L’Olanda è la nazione con più ciclisti al mondo e, insieme, quella in cui pedalare risulta probabilmente più sicuro. Benché questa ottimale condizione appaia oggi così pervasiva e strutturale da sembrare “naturale”, sarebbe sufficiente tornare indietro nel tempo di circa quarant’anni per trovare una situazione completamente diversa.

In seguito all’eccezionale boom economico manifestatosi tra gli anni ’50 e ’60, un grandissimo numero di automobili invase le strade olandesi, portando con sé molti lavori legati alla realizzazione di strade e infrastrutture adeguate ad accogliere un grande flusso di traffico. Questa direzione di sviluppo penalizzò il ciclismo, che diminuì con un tasso del 6% annuo. Soprattutto, l’Olanda fu funestata da un inopinato numero di incidenti che causarono, nel solo 1971, ben 3300 morti di cui oltre 400 fra minori. Questa terribile situazione generò violente proteste popolari che portarono a cambiare completamente direzione.
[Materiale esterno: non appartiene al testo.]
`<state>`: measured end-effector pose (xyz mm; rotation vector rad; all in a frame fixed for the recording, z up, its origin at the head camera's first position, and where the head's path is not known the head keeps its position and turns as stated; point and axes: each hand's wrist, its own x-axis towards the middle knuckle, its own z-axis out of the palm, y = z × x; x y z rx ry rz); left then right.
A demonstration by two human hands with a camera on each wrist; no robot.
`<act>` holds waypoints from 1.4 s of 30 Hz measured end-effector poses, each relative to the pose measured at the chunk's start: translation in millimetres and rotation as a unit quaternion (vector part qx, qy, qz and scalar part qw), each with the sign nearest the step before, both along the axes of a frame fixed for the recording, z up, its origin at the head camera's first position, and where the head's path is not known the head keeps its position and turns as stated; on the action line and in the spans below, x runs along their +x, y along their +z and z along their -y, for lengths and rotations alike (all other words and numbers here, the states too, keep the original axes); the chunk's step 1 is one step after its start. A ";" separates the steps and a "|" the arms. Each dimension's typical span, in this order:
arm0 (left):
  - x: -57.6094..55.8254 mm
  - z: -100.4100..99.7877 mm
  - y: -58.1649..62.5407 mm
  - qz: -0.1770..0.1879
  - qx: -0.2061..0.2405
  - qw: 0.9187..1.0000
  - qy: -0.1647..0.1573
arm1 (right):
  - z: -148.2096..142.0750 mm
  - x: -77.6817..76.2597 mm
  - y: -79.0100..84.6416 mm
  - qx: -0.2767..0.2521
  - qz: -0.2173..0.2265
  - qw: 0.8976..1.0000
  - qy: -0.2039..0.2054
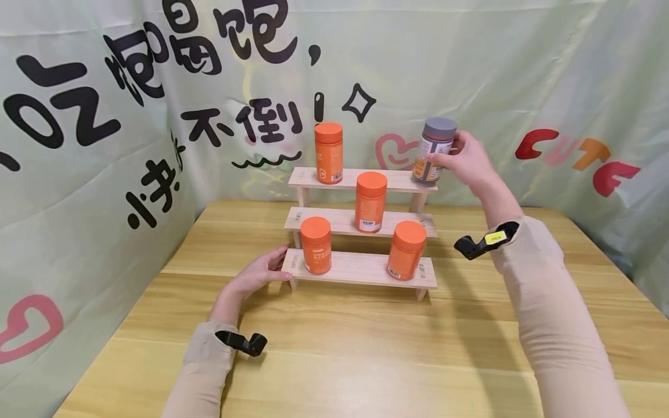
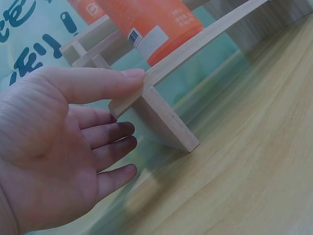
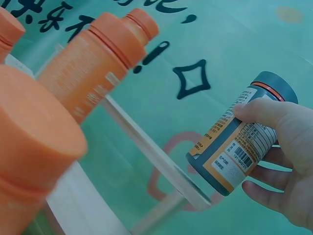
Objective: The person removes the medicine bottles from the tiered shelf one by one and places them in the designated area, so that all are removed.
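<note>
A three-tier wooden display stand point(image 1: 351, 267) stands on the table. With thumb and index finger, my left hand point(image 1: 259, 271) pinches the left end of its lowest tier, where the wooden edge point(image 2: 149, 81) shows up close. My right hand point(image 1: 470, 161) grips a grey-lidded supplement jar point(image 1: 434, 150) at the right end of the top tier; thumb and fingers wrap the labelled jar point(image 3: 239, 137). Whether its base touches the board cannot be told. Orange jars stand on the tiers: one point(image 1: 329, 154) top left, one point(image 1: 371, 203) mid-tier, and two point(image 1: 316, 247) point(image 1: 406, 251) on the lowest.
A pale printed cloth point(image 1: 470, 69) hangs behind the stand and along the left side. Light wooden tabletop point(image 1: 340, 348) extends in front of the stand and to both sides. Each wrist carries a small black camera point(image 1: 243, 342).
</note>
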<state>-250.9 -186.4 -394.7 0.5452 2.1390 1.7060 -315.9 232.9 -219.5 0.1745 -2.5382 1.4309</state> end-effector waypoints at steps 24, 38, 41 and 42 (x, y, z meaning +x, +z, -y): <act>-0.4 1.1 1.4 0.004 0.006 1.000 0.000 | -75.4 29.0 -45.7 -0.004 -0.012 0.999 -0.050; -1.5 0.9 -1.6 -0.001 0.008 1.000 -0.003 | -89.9 32.3 -97.9 0.014 0.008 0.998 -0.068; -1.1 1.0 -1.3 -0.001 0.007 1.000 -0.002 | -89.8 33.3 -108.1 0.010 0.010 0.998 -0.069; -1.0 1.1 -1.3 -0.001 0.007 1.000 -0.001 | -89.7 33.3 -111.4 0.009 0.012 0.998 -0.069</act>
In concomitanza con la crisi petrolifera del 1973, il primo ministro olandese Joop den Uyl decretò una svolta nel sistema di trasporti. La nuova politica si mostrò fin da subito nettamente orientata alla mobilità su due ruote, con pedonalizzazione di centri storici e sperimentazioni di percorsi ciclabili completi e sicuri nelle città di Den Haag e Tilburg, luoghi ove il ciclismo crebbe istantaneamente con un tasso di oltre il 60%.

La felice storia del ciclismo in Olanda, ben riassunta da questo video, mostra che è possibile incontrare condizioni culturali così radicate da sembrare “naturali”, anche se di fatto non lo sono. L’attuale viabilità olandese è frutto di una scelta collettiva e di un processo di cambiamento sostenuto con tenacia ed efficacia a fronte di condizioni di partenza decisamente avverse.